Auch die durch die Pandemie noch mehr zugespitzte Lage im Pflegebereich kam zur Sprache. Die Vorsitzende der Jugend- und Auszubildendenvertretung des städtischen Uni-Klinikums forderte unmissverständlich eine Abkehr von der Profitorientierung im Gesundheitswesen.
Den Schlusspunkt im Reigen der Ansprachen setzte ein Vertreter des IGM-Arbeitskreises Arbeits- und Gesundheitsschutz. Er kritisierte den meist fehlenden Gesundheitsschutz in den Betrieben.
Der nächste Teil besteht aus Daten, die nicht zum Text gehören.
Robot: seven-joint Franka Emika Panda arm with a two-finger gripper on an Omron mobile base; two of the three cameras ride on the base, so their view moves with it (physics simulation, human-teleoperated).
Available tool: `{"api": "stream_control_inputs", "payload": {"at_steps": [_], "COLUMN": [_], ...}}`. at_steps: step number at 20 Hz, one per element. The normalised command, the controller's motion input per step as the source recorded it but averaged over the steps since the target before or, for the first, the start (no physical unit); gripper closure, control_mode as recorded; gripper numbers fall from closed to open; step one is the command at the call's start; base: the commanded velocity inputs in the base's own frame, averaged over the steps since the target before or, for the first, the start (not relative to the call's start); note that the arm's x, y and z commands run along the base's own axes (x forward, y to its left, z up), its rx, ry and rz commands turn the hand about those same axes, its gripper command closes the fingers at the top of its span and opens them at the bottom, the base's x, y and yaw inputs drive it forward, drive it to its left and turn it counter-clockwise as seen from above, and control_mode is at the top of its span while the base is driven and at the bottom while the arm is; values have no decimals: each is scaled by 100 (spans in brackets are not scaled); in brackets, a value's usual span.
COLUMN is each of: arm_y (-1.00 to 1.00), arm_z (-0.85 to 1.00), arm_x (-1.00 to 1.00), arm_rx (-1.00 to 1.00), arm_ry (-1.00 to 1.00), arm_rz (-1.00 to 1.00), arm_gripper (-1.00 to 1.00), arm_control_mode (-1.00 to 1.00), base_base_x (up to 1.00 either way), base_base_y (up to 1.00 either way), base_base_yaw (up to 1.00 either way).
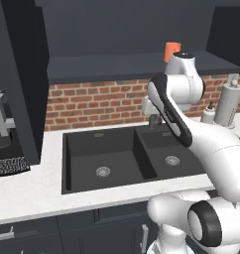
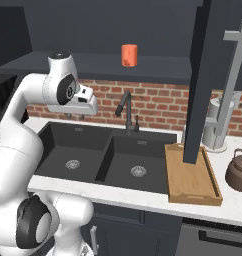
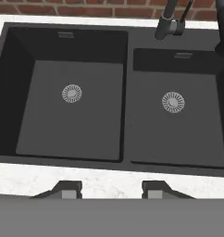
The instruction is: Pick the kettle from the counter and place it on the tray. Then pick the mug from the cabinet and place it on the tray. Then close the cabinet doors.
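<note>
**kettle_fan:** Wooden tray [image 2: 213,192] has nothing on it as far as I can see, sitting on the counter [image 2: 143,199] right at the sink's [image 2: 93,150] right edge. The kettle [image 2: 240,172] is just past the tray's right rim, at the far right end of the counter, not touching the tray. So step one isn't done.

**sim_lurker:** Yep, and the mug [image 2: 129,55] is up on the cabinet [image 2: 108,67] shelf, roughly above the middle of the sink. Nobody's touched it, I'd say. The cabinet doors [image 2: 205,75] are swung open too, you can see one sticking out over the tray with its long silver handle [image 2: 232,85]. So basically all three steps are left: kettle, mug, doors.

**kettle_fan:** What's the gripper [image 3: 111,190] doing?

**sim_lurker:** In the hand view it's looking straight down at the two basins, over the front edge of the counter. Tips stand apart with a gap between them, nothing in it, so it's carrying nothing. It's well away from the kettle, so my guess is the first reach hasn't really started.

**kettle_fan:** Any labels or brand names anywhere?

**sim_lurker:** None I can read. Mug's plain, kettle's plain, no writing on the paper towel roll [image 1: 228,104] either.
</note>
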Motion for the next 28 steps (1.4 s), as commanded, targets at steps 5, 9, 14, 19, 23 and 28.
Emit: {"api": "stream_control_inputs", "payload": {"at_steps": [5, 9, 14, 19, 23, 28], "arm_y": [0, -10, -29, -42, -35, -36], "arm_z": [0, 0, 19, 48, 77, 82], "arm_x": [-18, -50, -56, -41, -4, 7], "arm_rx": [-2, -5, -2, 0, 1, 1], "arm_ry": [-19, -59, -66, -53, -36, -23], "arm_rz": [0, 0, 0, 0, 0, 0], "arm_gripper": [-100, -100, -100, -100, -100, -100], "arm_control_mode": [-100, -100, -100, -100, -100, -100], "base_base_x": [0, 0, 0, 0, 0, 0], "base_base_y": [0, 0, 0, 0, 0, 0], "base_base_yaw": [0, 0, 0, 0, 0, 0]}}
Für die über 40 Millionen Beschäftigten in Deutschland müsse endlich der seit 1996 zwingend vorgeschriebene vorbeugende Gesundheitsschutz am Arbeitsplatz durchgesetzt werden. Dann könnten auch die zur Bekämpfung der Pandemie erforderlichen technischen, organisatorischen und persönlichen Schutzmaßnahmen verwirklicht werden. Stattdessen werde seit Jahren ein folgenschwerer Gesetzesbruch betrieben. Das sei ein Skandal. Die Anwesenden auf der DGB-Kundgebung sahen das offenbar nicht anders.
Handeln statt Reden
Die Verschärfung des Klassenkampfs von oben in Zeiten der Pandemie ist ein Fakt. Damit Solidarität in Zukunft wirksamer wird, müssen die Gewerkschaften den guten Worten am 1. Mai hartnäckig und konsequent Taten an allen anderen Tagen des Jahres folgen lassen. Erforderlich ist deshalb das furchtlose Streiten für die Abkehr von den Illusionen der „Sozialpartnerschaft“ und für die Durchsetzung einer aktivierenden Politik der gewerkschaftlichen Gegenmacht.